* [Information shown]
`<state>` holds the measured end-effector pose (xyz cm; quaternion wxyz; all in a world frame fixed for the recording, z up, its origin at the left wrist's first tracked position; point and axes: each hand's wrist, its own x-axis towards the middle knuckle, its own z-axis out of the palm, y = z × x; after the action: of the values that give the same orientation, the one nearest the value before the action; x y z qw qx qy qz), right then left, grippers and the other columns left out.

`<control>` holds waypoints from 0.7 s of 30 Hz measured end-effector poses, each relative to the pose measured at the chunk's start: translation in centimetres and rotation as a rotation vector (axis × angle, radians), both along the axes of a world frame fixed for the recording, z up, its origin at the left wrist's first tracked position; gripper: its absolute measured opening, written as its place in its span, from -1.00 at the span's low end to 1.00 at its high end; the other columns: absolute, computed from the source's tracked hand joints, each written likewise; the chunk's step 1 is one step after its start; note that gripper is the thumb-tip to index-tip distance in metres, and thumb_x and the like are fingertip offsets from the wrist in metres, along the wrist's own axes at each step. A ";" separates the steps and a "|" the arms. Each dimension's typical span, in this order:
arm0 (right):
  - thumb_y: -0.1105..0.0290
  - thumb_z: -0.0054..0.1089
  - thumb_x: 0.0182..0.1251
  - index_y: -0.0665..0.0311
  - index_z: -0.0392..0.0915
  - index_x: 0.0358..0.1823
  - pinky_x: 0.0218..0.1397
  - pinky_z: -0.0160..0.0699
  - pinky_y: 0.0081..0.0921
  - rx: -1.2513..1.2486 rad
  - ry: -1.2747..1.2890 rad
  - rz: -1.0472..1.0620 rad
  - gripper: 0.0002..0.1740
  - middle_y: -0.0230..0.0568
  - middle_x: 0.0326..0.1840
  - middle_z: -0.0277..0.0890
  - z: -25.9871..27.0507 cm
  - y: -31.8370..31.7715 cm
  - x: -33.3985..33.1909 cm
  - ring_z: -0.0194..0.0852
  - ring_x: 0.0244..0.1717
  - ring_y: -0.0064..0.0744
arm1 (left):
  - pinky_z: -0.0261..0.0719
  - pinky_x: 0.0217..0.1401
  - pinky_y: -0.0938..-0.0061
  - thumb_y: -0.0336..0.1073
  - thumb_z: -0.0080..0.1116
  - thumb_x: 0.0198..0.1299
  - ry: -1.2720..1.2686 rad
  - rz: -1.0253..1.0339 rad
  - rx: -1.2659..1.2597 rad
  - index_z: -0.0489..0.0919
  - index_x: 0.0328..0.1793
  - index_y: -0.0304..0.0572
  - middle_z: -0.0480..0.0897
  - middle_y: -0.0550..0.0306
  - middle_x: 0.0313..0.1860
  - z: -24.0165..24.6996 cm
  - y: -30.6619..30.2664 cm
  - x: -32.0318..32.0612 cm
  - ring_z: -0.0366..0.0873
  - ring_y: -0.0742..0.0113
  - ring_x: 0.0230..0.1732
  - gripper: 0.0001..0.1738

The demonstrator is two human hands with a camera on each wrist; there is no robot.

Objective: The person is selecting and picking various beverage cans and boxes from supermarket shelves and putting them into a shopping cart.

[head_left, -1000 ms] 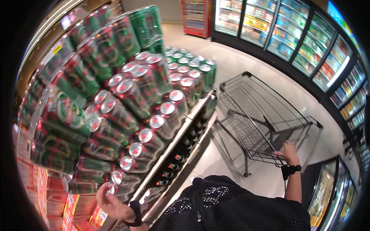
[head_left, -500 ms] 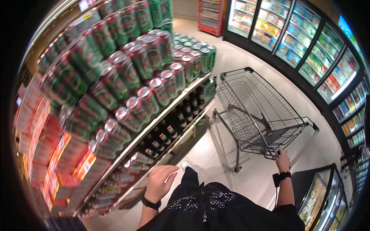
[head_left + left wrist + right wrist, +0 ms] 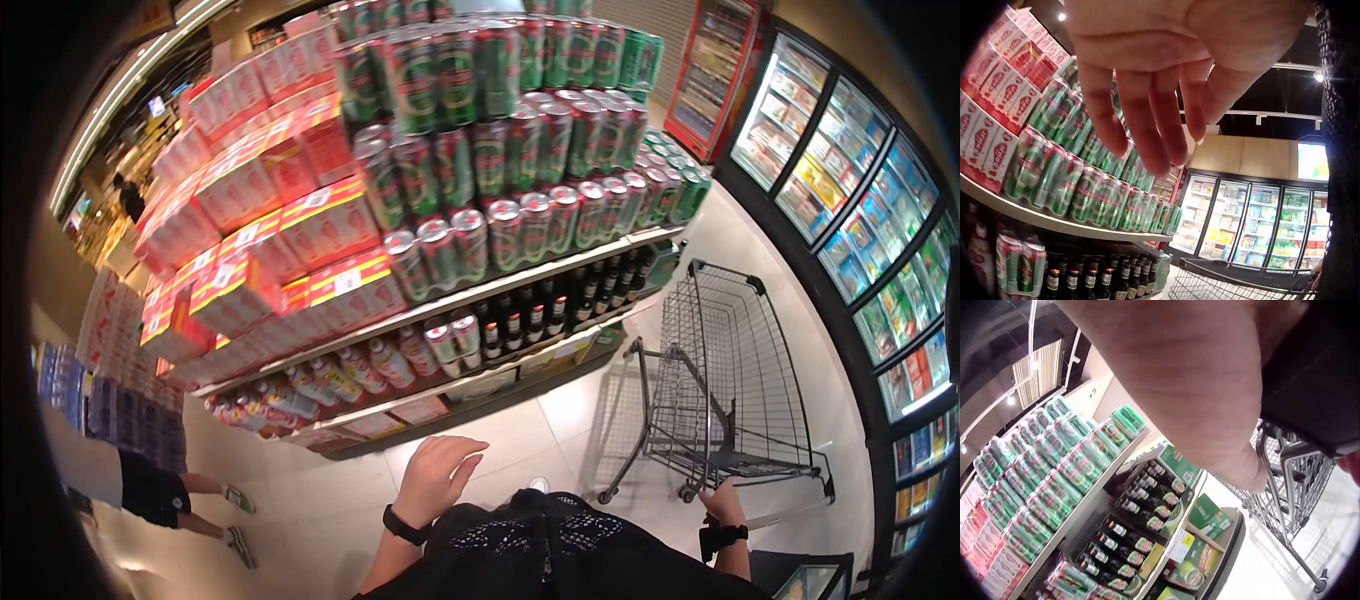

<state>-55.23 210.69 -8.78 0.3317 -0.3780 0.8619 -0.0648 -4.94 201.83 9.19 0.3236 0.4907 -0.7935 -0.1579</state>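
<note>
My right hand (image 3: 722, 503) grips the near end of a wire shopping cart (image 3: 735, 400), at its handle. In the right wrist view, the heel of that hand (image 3: 1210, 394) covers most of the fingers, with the cart's dark frame (image 3: 1279, 469) just beyond. My left hand (image 3: 440, 473) hovers in front of my body with its fingers loosely bent and nothing in them. Closest to it is a stepped display of shrink-wrapped green and red drink cans (image 3: 535, 220). The left wrist view shows those fingers (image 3: 1160, 119) hanging down, apart from the can packs (image 3: 1094, 194).
Dark bottles (image 3: 540, 318) fill the shelf below the cans. Red and white cartons (image 3: 270, 170) are piled to the left. Glass-door freezers (image 3: 850, 210) line the right side, behind a red-framed cooler (image 3: 710, 75). Another person's legs (image 3: 215, 500) show at lower left.
My view has swung left, bringing the cartons and another person into sight. The right hand, earlier spread over the cart handle, has closed on it. The left hand has come away from the cans.
</note>
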 end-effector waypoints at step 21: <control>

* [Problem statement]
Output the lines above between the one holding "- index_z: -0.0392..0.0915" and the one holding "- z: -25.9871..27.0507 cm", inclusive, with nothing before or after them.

* [Response for this exercise]
  - index_z: -0.0392..0.0915
  - index_x: 0.0358..0.1823
  - pinky_x: 0.0218..0.1397
  - pinky_z: -0.0160..0.0699
  - pinky_y: 0.0081..0.0921
  - rx: -1.2513..1.2486 rad
  - ry: -1.2747..1.2890 rad
  - rz: -1.0472..1.0620 rad
  - gripper: 0.0002..0.1740
  - middle_y: -0.0230..0.0568
  - middle_x: 0.0326..0.1840
  - middle_z: -0.0277..0.0890
  - z: -25.9871..27.0507 cm

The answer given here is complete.